Visual Chain-of-Thought Diffusion Models

Images generated by our baseline, EDM. They mostly look realistic but there are occasionally artifacts – see the blobs on the chin in the first and seventh images.

Images generated by our method. We don’t see any of the artifacts that were present in images from the baseline.

At this year’s CVPR workshop on Generative Models for Computer Vision we’ll present a simple new approach to unconditional and class-conditional image generation. It takes advantage of this fact: conditional diffusion generative models (DGMs) produce much more realistic images than unconditional DGMs. We show in the paper that images produced by conditional DGMs even get more realistic as you condition on more information. This even holds true if you add information by making your text prompt longer for Stable diffusion (see the images we sample from Stable diffusion at the end). If we want to generate a large set of images (or a video), it seems like we have to either (a) start by writing out a detailed description of each image or frame, or (b) accept inferior quality.

Our paper proposes a third option: prompt a first DGM to generate a detailed image description, and then prompt a conditional DGM to generate the image given this detailed description. To avoid the cost of generating long paragraphs of text, we use a vector in the form of a CLIP image embedding for the image description. A CLIP image embedding is a vector that encodes the semantically-meaningful parts of an image in a compact format. Let’s look at some images sampled conditioned on CLIP embeddings:

Animal faces. We sampled every frame in this video using the same set of 20 CLIP embeddings so high-level features (like animal species) are shared across all frames.

Human faces. We sampled every frame in this video using the same set of 20 CLIP embeddings so, once again, high-level features are shared across frames.

We see that two images conditioned on the same CLIP embedding share a lot of the same features: the animals’ species and color patters stay the same; the people’s age, their facial expression, and their accessories stay roughly the same.

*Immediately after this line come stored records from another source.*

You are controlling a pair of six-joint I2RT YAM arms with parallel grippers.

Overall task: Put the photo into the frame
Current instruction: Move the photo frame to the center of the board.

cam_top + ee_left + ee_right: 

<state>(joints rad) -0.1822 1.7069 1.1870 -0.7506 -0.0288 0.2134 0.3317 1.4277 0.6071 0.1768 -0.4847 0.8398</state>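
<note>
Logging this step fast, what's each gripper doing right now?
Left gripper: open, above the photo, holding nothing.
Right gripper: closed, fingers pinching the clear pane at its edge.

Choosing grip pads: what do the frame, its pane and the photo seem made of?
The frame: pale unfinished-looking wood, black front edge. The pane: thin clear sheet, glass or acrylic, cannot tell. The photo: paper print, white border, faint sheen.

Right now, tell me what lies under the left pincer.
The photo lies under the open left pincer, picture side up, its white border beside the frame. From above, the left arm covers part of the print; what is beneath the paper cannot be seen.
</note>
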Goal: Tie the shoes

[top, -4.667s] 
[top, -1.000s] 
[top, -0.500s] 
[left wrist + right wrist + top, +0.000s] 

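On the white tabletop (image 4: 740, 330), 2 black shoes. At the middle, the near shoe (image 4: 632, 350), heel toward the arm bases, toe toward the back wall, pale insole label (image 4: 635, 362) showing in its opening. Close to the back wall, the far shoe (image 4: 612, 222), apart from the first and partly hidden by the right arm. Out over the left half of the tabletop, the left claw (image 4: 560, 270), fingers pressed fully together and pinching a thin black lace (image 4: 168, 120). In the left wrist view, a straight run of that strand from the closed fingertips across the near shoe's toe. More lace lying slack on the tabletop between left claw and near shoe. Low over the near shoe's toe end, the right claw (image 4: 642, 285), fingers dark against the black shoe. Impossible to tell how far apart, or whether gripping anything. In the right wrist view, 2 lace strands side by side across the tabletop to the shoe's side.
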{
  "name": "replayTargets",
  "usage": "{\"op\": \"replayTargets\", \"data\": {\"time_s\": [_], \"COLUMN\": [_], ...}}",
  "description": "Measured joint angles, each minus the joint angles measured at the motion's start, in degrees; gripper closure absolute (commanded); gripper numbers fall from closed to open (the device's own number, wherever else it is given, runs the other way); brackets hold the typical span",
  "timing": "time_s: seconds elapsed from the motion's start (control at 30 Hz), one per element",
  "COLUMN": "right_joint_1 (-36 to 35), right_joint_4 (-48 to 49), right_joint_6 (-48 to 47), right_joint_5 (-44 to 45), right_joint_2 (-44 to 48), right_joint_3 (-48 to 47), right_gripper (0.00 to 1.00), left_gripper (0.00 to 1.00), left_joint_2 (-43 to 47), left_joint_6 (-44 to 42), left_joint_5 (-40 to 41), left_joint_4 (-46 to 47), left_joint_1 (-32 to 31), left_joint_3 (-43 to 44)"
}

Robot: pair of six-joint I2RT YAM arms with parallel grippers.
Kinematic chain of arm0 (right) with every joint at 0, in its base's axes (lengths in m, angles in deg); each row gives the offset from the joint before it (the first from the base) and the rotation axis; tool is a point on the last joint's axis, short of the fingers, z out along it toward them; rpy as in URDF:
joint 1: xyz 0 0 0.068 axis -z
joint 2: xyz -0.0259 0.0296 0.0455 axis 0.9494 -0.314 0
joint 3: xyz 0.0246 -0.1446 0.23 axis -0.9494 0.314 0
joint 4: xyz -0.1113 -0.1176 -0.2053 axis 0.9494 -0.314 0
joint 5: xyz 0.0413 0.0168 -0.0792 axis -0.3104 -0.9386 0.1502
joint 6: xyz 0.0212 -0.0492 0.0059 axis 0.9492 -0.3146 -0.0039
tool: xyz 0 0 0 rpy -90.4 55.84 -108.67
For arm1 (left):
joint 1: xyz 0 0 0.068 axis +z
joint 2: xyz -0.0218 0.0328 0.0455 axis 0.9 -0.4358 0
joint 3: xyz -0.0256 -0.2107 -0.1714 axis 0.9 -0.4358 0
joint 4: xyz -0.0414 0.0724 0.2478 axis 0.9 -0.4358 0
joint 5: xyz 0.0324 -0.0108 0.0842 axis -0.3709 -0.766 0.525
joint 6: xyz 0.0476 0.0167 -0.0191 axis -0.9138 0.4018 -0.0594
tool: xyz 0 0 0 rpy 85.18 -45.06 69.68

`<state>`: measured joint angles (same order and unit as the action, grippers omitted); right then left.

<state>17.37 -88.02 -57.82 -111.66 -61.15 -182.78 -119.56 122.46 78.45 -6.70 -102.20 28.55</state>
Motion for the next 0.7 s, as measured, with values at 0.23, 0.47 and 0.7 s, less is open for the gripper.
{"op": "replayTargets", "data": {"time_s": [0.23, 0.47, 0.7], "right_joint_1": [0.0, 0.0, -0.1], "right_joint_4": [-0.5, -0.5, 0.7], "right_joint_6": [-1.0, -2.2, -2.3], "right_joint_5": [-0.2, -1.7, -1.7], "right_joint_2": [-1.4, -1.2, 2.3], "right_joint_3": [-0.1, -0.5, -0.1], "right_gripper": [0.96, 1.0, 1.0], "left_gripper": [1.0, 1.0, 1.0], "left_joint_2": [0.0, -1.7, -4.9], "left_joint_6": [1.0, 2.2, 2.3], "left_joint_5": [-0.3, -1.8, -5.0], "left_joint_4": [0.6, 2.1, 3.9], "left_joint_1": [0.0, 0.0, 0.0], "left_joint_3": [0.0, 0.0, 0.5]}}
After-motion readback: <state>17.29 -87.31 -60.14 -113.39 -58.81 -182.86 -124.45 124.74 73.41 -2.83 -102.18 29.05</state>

Even better, these images sampled from a conditional DGM are much more realistic than those sampled from an unconditional DGM: if we take a CLIP embedding of an image from the animal faces dataset and then sample from our conditional DGM, the resulting image is on average 56% more realistic than if we’d used an unconditional DGM (according to the Fréchet Inception Distance, a commonly-used measure of image quality).

Now, how well does the conditional DGM work as part of our proposed method, when we prompt it with a CLIP embedding generated by a second DGM? We find that our generated images are still 48% more realistic than those from an unconditional DGM, almost as good as when we “cheated” by taking CLIP embeddings of dataset images. In summary, even though our task is unconditional generation, we can make use of conditional DGMs, which typically make better-looking images than unconditional DGMs!

We’re excited about future work following this direction. It’s likely that there are better quantities to condition on than CLIP embeddings – we have so far tried just a couple of alternatives. We might even be able to learn an embedder directly to maximize our image quality – doing so could lead us to a generalization of Variational Diffusion Models. We could also condition on multiple quantities – perhaps a future state-of-the-art generative model will consist of a “chain” of DGMs, each conditioning on the output of the one before. If this sounds too complex, an alternative is to simplify our method by learning a single DGM that jointly generates an image and CLIP embedding. See our paper for the full details!

An unrealistic image featuring a distorted road. We prompted Stable diffusion to generate “Aerial photography.

A more realistic image. We prompted Stable diffusion to generate “Aerial photography of a patchwork of small green fields separated by brown dirt tracks between them. A large tarmac road passes through the scene from left to right.